BC L 80-103 (parte I)
BWV 870-893 (parte II)
BC L 104-127 (parte II)

Época de composição 1722 (parte I)

1739 - 1742 (parte II)

Publicação 1866 ( BGA XIV)

1989 ( NBA V / 6.1) (parte I)
1995 ( NBA V / 6.2) (parte II)

Autógrafo DB Mus.ms. Bach P 415 (parte I)

GB-Lbl Add. MS. 35021 (parte II, versão A)
DB Mus.ms. Bach P 430 (parte II, versão B)

Orgânico cravo , clavicórdio , órgão ou piano
Eu escuto
Primeiro livro - Prelúdio em dó maior, executado no cravo por Martha Goldstein ( arquivo info )
Segundo livro - Prelúdio e Fuga em Dó Maior, tocado ao piano por Raymond Smullyan ( arquivo info )
Ave Maria de Charles Gounod , baseado no Prelúdio 1 do primeiro livro, arr. para piano e violoncelo. Execução de John Michel ( arquivo info )
Fuga em Lá bemol maior do segundo livro do Cravo Bem Temperado (manuscrito)

O cravo bem temperado (título original em alemão : Das Wohltemperirte Clavier, oder Praeludia, und Fugen durch alle Tone und Semitonia ... ) [1] é uma coleção, dividida em dois livros, de prelúdios e fugas para instrumento de teclado (sem distinção entre cravo, cravo e órgão câmara), em todas as 12 chaves , nos modos de maiores e menores, compostas por Bach . Bach compôs a coleção "para a utilidade e aproveitamento da juventude musical ávida por aprender, e também para o passatempo de quem já tem experiência neste estudo". [2] Embora existam muitos instrumentos com teclado, o cravo bem temperado é tocado principalmente no cravo ou no piano .

Gênesis da obra

O primeiro livro foi escrito em 1722 , durante a estada de Bach em Köthen ; o segundo livro veio, vinte e dois anos depois, enquanto ele estava em Leipzig , em 1744 . Ambos são amplamente divulgados na forma manuscrita, e as edições impressas não apareceram até 1801 .

Cada livro contém 24 pares de passagens, cada uma das quais consiste em um prelúdio e uma fuga na mesma tonalidade. O primeiro par está em Dó maior, o segundo em Dó menor, o terceiro em Dó maior, o quarto em Dó menor e assim por diante. O padrão continua, seguindo a escala cromática até que todos os tons maiores e menores sejam completados.

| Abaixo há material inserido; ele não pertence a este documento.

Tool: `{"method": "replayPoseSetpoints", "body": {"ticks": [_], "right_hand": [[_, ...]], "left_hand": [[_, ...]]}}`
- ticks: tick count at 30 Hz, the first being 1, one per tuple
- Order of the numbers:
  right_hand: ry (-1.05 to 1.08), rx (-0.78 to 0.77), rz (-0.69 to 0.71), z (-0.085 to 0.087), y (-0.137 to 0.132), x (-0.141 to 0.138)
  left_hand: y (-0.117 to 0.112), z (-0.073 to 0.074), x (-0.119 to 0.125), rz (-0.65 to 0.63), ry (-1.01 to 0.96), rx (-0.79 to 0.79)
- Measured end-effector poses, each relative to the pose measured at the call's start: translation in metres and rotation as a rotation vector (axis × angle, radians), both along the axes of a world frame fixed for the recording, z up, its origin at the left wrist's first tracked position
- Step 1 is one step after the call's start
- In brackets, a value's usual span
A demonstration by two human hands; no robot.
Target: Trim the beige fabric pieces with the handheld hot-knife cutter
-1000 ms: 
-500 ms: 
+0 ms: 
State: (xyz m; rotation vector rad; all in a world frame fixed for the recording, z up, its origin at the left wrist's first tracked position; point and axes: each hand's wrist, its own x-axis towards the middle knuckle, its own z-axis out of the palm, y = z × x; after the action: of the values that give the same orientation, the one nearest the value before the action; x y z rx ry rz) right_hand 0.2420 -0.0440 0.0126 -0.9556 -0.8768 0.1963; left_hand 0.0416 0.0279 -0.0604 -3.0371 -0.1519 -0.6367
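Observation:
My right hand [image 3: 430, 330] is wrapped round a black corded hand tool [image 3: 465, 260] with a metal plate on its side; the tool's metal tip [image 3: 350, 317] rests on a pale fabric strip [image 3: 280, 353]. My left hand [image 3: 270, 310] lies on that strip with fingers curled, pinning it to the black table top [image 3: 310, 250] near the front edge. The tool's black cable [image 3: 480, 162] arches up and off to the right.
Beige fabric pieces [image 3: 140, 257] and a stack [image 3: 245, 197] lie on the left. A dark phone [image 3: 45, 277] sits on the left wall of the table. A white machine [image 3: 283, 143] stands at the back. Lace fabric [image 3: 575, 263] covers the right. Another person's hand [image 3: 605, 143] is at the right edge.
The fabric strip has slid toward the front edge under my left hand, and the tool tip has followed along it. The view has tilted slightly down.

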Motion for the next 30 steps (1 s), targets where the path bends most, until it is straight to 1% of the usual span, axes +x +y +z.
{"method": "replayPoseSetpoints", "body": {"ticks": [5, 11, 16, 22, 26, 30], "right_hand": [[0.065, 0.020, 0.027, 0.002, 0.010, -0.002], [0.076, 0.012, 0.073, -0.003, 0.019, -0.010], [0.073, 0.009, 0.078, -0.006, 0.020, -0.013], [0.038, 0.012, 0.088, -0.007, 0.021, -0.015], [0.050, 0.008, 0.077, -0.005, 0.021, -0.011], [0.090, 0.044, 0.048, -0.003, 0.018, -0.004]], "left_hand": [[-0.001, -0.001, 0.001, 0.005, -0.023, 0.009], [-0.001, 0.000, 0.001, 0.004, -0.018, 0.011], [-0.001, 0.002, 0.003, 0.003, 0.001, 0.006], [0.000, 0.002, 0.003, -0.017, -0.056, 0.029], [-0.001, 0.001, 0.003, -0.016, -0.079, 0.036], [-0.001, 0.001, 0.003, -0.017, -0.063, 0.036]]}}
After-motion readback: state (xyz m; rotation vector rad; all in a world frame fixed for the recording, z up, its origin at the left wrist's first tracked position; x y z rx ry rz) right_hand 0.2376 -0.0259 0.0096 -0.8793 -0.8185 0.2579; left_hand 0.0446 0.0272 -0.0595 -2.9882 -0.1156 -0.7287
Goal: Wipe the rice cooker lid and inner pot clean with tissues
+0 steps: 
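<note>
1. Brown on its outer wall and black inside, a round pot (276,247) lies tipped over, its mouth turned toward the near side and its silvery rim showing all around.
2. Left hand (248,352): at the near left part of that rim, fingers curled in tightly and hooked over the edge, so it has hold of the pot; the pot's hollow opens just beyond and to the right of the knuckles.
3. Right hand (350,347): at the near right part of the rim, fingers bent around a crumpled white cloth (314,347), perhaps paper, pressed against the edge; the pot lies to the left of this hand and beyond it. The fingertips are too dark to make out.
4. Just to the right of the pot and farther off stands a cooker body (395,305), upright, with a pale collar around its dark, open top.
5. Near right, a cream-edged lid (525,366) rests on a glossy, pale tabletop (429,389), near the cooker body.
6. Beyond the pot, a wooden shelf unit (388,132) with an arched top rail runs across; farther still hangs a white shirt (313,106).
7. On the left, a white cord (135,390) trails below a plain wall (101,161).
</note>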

Bach reutilizou alguns dos prelúdios e fugas previamente escritos: o Klavierbüchlein para Wilhelm Friedemann Bach de 1720 , por exemplo, contém uma versão semelhante de onze dos prelúdios. O prelúdio e a fuga em Dó maior no Livro I eram originalmente em Dó maior; Bach adicionou apenas sete sustenidos na tonalidade para converter as duas peças na tonalidade desejada (inserindo os sustenidos duplos para as modulações).

A questão do temperamento

De acordo com uma opinião generalizada, a obra testemunharia o apoio de Bach a um sistema de afinação inovador ( temperamento ) para sua época, que muitos durante o século XX identificaram erroneamente tout court com o temperamento igual moderno. Na verdade, na época de Bach, qualquer sistema de afinação que permitisse tocar em todas as tonalidades, permanecendo desiguais, era definido como "bom temperamento", em contraste com o temperamento mesotônico de uso corrente nos séculos XVI e XVII. [3] Os exemplos mais antigos de "bom temperamento" são aqueles descritos pelo organista e teórico da música Andreas Werckmeister em 1691: foi Werckmeister quem cunhou o termo " Wohltemperierte Stimmung " (afinação bem temperada) .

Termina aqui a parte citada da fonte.